The docs, implementations and use of arch_[enter|leave]_lazy_mmu_mode()
is a bit of a mess (to put it politely). There are a number of issues
related to nesting of lazy mmu regions and confusion over whether the
task, when in a lazy mmu region, is preemptible or not. Fix all the
issues relating to the core-mm. Follow up commits will fix the
arch-specific implementations. 3 arches implement lazy mmu; powerpc,
sparc and x86.
When arch_[enter|leave]_lazy_mmu_mode() was first introduced by commit
6606c3e0da53 ("[PATCH] paravirt: lazy mmu mode hooks.patch"), it was
expected that lazy mmu regions would never nest and that the appropriate
page table lock(s) would be held while in the region, thus ensuring the
region is non-preemptible. Additionally lazy mmu regions were only used
during manipulation of user mappings.
Commit 38e0edb15bd0 ("mm/apply_to_range: call pte function with lazy
updates") started invoking the lazy mmu mode in apply_to_pte_range(),
which is used for both user and kernel mappings. For kernel mappings the
region is no longer protected by any lock so there is no longer any
guarantee about non-preemptibility. Additionally, for RT configs, the
holding the PTL only implies no CPU migration, it doesn't prevent
preemption.
Commit bcc6cc832573 ("mm: add default definition of set_ptes()") added
arch_[enter|leave]_lazy_mmu_mode() to the default implementation of
set_ptes(), used by x86. So after this commit, lazy mmu regions can be
nested. Additionally commit 1a10a44dfc1d ("sparc64: implement the new
page table range API") and commit 9fee28baa601 ("powerpc: implement the
new page table range API") did the same for the sparc and powerpc
set_ptes() overrides.
powerpc couldn't deal with preemption so avoids it in commit
b9ef323ea168 ("powerpc/64s: Disable preemption in hash lazy mmu mode"),
which explicitly disables preemption for the whole region in its
implementation. x86 can support preemption (or at least it could until
it tried to add support nesting; more on this below). Sparc looks to be
totally broken in the face of preemption, as far as I can tell.

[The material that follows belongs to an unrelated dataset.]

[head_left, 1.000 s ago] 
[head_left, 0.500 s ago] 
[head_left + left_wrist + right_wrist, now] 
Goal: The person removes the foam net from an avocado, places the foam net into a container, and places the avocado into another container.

powerpc can't deal with nesting, so avoids it in commit 47b8def9358c
("powerpc/mm: Avoid calling arch_enter/leave_lazy_mmu() in set_ptes"),
which removes the lazy mmu calls from its implementation of set_ptes().
x86 attempted to support nesting in commit 49147beb0ccb ("x86/xen: allow
nesting of same lazy mode") but as far as I can tell, this breaks its
support for preemption.
In short, it's all a mess; the semantics for
arch_[enter|leave]_lazy_mmu_mode() are not clearly defined and as a
result the implementations all have different expectations, sticking
plasters and bugs.
arm64 is aiming to start using these hooks, so let's clean everything up
before adding an arm64 implementation. Update the documentation to state
that lazy mmu regions can never be nested, must not be called in
interrupt context and preemption may or may not be enabled for the
duration of the region. And fix the generic implementation of set_ptes()
to avoid nesting.
arch-specific fixes to conform to the new spec will proceed this one.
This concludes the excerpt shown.